*** Opening of Exercise data ***

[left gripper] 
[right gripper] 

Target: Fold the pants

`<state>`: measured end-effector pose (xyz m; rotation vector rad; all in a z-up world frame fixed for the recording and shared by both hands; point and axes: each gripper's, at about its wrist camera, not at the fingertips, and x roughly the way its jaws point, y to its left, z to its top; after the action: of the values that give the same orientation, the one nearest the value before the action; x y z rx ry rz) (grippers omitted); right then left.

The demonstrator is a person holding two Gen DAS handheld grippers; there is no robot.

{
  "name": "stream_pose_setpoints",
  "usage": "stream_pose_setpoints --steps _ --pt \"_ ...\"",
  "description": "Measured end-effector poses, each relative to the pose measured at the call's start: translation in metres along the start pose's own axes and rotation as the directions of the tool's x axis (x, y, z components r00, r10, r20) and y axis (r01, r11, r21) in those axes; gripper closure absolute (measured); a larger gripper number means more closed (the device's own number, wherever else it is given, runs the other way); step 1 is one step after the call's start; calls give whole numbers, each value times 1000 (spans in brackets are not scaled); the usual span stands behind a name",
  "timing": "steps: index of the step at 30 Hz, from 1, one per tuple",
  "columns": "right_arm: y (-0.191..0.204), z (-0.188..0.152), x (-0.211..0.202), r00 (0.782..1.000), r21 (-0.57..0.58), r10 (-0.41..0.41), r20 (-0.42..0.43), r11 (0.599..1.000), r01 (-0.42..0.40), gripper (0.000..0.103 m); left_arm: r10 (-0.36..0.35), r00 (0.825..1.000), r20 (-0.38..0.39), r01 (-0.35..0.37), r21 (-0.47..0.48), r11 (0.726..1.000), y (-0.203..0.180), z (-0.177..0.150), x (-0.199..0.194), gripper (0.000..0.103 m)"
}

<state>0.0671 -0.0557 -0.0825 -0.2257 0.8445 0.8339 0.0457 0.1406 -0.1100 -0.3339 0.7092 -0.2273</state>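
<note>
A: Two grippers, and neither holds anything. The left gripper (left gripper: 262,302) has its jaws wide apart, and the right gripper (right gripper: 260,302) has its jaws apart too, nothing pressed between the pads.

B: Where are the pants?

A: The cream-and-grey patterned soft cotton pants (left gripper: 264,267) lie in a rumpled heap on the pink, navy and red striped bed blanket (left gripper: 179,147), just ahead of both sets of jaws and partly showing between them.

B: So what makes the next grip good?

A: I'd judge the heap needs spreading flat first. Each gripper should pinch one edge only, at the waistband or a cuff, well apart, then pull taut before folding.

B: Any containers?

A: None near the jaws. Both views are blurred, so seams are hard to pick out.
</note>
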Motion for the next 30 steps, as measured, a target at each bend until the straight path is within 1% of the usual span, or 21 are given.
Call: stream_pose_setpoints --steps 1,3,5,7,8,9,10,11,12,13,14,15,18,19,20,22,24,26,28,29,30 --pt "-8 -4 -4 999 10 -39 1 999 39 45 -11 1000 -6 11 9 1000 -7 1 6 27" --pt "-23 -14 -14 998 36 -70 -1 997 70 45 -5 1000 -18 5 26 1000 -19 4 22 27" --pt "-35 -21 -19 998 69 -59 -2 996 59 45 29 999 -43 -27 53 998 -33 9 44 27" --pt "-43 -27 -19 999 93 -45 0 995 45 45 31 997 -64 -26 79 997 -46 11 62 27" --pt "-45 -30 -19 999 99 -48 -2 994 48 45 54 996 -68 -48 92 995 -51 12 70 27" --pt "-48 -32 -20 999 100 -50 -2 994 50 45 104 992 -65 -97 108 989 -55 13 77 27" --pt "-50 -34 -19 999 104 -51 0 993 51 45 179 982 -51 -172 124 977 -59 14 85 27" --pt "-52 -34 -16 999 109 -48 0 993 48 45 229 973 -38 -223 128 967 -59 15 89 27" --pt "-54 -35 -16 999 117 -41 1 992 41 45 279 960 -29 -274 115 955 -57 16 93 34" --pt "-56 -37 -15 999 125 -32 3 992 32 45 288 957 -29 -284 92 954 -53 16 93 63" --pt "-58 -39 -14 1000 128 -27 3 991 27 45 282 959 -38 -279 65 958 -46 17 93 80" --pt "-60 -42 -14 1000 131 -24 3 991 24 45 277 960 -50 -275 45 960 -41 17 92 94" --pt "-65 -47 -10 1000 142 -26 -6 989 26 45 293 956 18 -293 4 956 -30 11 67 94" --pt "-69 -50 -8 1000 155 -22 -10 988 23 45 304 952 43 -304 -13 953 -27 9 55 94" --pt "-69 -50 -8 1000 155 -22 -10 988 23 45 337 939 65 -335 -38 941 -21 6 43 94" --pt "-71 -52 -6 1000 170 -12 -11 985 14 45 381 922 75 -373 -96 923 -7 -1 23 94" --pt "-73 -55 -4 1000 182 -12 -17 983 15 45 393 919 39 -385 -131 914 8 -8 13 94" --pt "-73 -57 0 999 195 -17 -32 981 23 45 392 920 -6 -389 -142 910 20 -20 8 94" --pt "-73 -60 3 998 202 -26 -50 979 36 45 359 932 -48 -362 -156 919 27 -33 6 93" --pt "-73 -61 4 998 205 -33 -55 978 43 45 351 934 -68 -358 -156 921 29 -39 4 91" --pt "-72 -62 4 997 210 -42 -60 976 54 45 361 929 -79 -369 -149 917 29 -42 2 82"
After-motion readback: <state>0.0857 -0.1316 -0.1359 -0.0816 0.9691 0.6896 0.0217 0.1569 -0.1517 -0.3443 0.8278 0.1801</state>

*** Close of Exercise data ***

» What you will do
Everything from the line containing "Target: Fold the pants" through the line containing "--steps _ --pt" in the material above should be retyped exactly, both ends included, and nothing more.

» Written response
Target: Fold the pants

`<state>`: measured end-effector pose (xyz m; rotation vector rad; all in a z-up world frame fixed for the recording and shared by both hands; point and axes: each gripper's, at about its wrist camera, not at the fingertips, and x roughly the way its jaws point, y to its left, z to its top; after the action: of the values that give the same orientation, the one nearest the value before the action; x y z rx ry rz) (grippers omitted); right then left.

The demonstrator is a person holding two Gen DAS handheld grippers; there is no robot.

{
  "name": "stream_pose_setpoints",
  "usage": "stream_pose_setpoints --steps _ --pt \"_ ...\"",

No further answer is needed.